Comprises correspondence, papers and published material related to Abrams' interest in parapsychology, including his studies at the University of Chicago and University of Oxford, his extrasensory perception research, his writings on a range of topics and his correspondence with and about Carl Jung and his concept of synchronicity.



Physical description

31 boxes, 6 audio reels


The papers have been arranged by the cataloguer into the following series:

PP/SAB/A/1: University of Chicago papers

PP/SAB/A/2: Postgraduate studies administrative papers

PP/SAB/A/3: Postgraduate academic research

PP/SAB/A/4: Parapsychology work files

PP/SAB/A/5: Parapsychology correspondence files

PP/SAB/A/6: Carl Jung papers

PP/SAB/A/7: Essays and writings for publication

PP/SAB/A/8: Parapsychology societies

PP/SAB/A/9: Collated parapsychology reading

Biographical note

After studying at Shimer College, Chicago and the University of Chicago, Abrams moved to England in 1960 to to work on an extrasensory perception (ESP) doctoral thesis at the University of Oxford. He headed the University's parapsychology laboratory at the Department of Biometry. In the summer of 1961 he visited Duke University to participate in LSD experiments with J.B. Rhine and in 1962 he visited the Soviet Union to discuss ESP research with Russian parapsychologist Leonid Vasiliev.

The University of Oxford closed down the Parapsychology Laboratory in 1964 and Abrams temporarily moved to the University of Cambridge to take up the Perrett-Warrick Studentship of Trinity College.
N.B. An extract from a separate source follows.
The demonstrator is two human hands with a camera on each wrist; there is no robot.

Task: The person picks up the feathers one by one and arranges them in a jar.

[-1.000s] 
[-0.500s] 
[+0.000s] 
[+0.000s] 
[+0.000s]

He returned to Oxford in 1965 to write up his D.Phil thesis and he sat his viva but was never awarded a PhD.

Whilst at the University of Chicago, Abrams had become interested in Carl Jung's concept of synchronicity. He believed parapsychology could be used to test the concept and in 1957 he began a correspondence with Jung that lasted until Jung's death in 1961. His interest in Jung and his work lasted throughout Abrams' life and in 1978 presented three lectures on BBC Radio 3 under the title "Misunderstanding Jung".